Brothel owner Hector Hapeta was heard in a secretly-recorded conversation talking about whether or not bagman Jack Herbert was telling the truth when he told the Fitzgerald Inquiry he knew nothing of any drug network in Queensland. Hapeta was recorded saying: “He’s telling lies. They had a drug network all right. I know. I wasn’t allowed involved in drugs. He told me that they had a network.”
Fitzgerald reported that the laws concerning the sale of illicit drugs “are not effectively enforced.”
Your Rat Pack colleague Tony Murphy came under adverse notice in Operation Buckshot, a highly sensitive Australian Bureau of Criminal Intelligence probe into the importation and distribution of heroin in Australia, with the involvement of organised crime figures and the links between those figures and other criminals engaged in motor vehicle theft, gaming, prostitution, money laundering, and violent crime, including murder.

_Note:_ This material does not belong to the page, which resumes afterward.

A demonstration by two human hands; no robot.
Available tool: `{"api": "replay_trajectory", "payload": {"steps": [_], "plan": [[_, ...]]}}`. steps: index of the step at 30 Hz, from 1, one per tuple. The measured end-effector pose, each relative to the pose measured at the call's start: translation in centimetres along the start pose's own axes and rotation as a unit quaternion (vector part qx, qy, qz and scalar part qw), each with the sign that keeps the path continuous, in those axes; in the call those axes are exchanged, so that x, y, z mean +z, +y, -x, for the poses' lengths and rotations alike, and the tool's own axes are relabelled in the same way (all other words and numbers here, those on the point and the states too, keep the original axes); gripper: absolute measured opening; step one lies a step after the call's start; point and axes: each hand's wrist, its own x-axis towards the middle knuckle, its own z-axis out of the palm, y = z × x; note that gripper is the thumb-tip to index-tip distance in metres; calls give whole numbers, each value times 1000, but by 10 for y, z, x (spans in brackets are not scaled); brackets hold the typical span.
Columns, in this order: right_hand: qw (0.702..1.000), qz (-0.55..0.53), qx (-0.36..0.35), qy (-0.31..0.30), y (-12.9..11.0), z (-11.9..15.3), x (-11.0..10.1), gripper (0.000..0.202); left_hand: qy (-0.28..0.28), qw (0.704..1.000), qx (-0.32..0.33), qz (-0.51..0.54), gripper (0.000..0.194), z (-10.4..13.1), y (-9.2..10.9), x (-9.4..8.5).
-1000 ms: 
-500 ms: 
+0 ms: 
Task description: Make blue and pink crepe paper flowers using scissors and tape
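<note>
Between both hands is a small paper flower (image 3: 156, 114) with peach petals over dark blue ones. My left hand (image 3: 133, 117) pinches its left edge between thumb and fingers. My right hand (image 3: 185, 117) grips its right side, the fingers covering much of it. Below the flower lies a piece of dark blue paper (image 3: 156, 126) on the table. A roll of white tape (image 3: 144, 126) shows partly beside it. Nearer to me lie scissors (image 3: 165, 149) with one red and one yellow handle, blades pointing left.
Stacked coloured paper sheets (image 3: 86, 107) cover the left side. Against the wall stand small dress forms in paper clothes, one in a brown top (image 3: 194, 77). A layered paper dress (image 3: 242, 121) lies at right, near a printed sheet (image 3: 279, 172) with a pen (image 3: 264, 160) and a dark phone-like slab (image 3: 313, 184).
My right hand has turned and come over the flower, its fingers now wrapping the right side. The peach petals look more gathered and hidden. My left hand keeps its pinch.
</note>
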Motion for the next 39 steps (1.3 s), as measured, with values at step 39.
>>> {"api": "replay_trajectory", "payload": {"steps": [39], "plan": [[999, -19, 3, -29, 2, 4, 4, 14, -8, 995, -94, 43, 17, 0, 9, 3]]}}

Heroin importer John Milligan provided corroborated evidence that your Rat Pack colleague Glen Hallahan had financed a heroin importation.
Milligan went further, saying that the three of you met regularly “to protect your interests of an illicit kind” and “showed considerable interest in the narcotics trade in Queensland…”
In 1981 Senior Constable Bob Campbell wrote to Labor MP Kev Hooper, telling him: “I have attempted to expose the corrupt practices, such as drug running, bribery, grafting from massage parlours and gambling dens, that are being perpetrated by the Lewis administration.”
The head of Mareeba CID, Detective Sergeant Ross Dickson, says he was directed on April 5 1984 to cease all drug inquiries. He says he was investigating “big groups with big money”. He further alleged “two senior state politicians and several top police” were involved in organised crime.
In 1985 a former director of Teen Challenge in Brisbane, the Reverend Charles Ringmer, said that anybody working with addicts knew corruption existed. “Drugs are taken in raids but in court the quantities are halved,” he said.
You deliberately kept the drug squad massively understaffed at a time when the scale of illegal drug distribution was soaring
“The Drug Squad had very limited resources until recent small additions, and has inadequate covert surveillance capacity,” Fitzgerald reported in 1989. “Although the squad assists local and interstate police, the impact on major trafficking and organized crime has been limited.”
By 1989 the drug squad comprised 32 officers – an average increase of one officer a year since 1979.
There were 200 drug offences recorded in 1969/70, the year after Bjelke-Petersen became Premier. By 1988 the figure was 9450. In that period many youngsters died, corrupt police became part of the drug trafficking network and drug barons became rich.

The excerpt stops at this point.